O aprendizado sobre o destino do lixo ganhou espaço na rotina de alunos da Escola Parque da Natureza e Esporte (EPNE), no Núcleo Bandeirante. Ao longo de 2025, cerca de 1,4 mil estudantes participaram de atividades práticas e pedagógicas voltadas à separação de resíduos e à sustentabilidade. Nesta quinta-feira (19), a escola sediou a cerimônia de encerramento da primeira etapa do projeto Sensibilização Ambiental para Separação de Resíduos.
A iniciativa é fruto de uma parceria entre o Serviço de Limpeza Urbana (SLU), a Secretaria de Educação (SEEDF) e a Agência de Cooperação Internacional do Japão (Jica). A proposta alia ensino, diagnóstico técnico e práticas ambientais para estimular hábitos sustentáveis desde a infância, com potencial de expansão para outras escolas da rede pública.
A ação tem como base experiências observadas no Japão, referência mundial em gestão de resíduos sólidos. O engenheiro ambiental do SLU Gustavo Menezes destacou que a iniciativa surgiu após servidores conhecerem, no país asiático, modelos de educação ambiental aplicados diretamente nas escolas. A primeira edição do projeto ocorreu no Centro Educacional Agrourbano Ipê do Riacho Fundo II.

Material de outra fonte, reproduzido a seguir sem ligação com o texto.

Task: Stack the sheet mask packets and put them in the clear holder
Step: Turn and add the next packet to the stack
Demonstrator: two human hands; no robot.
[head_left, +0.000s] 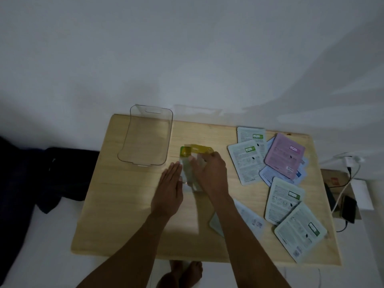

“Vimos que o principal trabalho deles era com as crianças nas escolas, então buscamos trazer isso aqui para o Brasil e estamos aplicando pela segunda vez, alcançando cerca de 1,4 mil crianças. Elas vão ser nosso futuro, estão em idade de formação; e, quanto mais cedo construirmos a gestão correta dos resíduos sólidos, melhores serão os resultados. Para a maioria das pessoas, o resíduo some a partir do momento em que colocam ele na rua, mas existe uma infraestrutura por trás que é cara e tem um impacto no meio ambiente. Com esse tipo de educação, a gente pode ajudar a reduzir”, declarou.
Rotina escolar
Na EPNE, o projeto foi incorporado ao dia a dia dos alunos com atividades como separação correta do lixo, compostagem e instalação de minhocários. Também foi feito o levantamento da quantidade de resíduos gerados pela escola, permitindo que os estudantes compreendessem, na prática, o impacto do consumo.
Segundo a vice-diretora da unidade, Fabiane de Castro Kawaguti, a escola já desenvolvia ações ambientais, mas o projeto ampliou o alcance e o engajamento dos alunos. “No começo, eles ficaram assustados ao ver quanto resíduo a gente gera. Eu acho que eles nunca pararam para pensar nisso. Depois, com as ações de implementação, eles ficaram empolgados em aprender como fazer o correto e levaram isso para casa, para mostrar aos pais que eles aprenderam”, relatou. Kawaguti afirmou que a cerimônia marca o encerramento de um ciclo, mas não o fim das ações: “A proposta é manter as práticas no cotidiano escolar e ampliar o alcance para novas turmas”.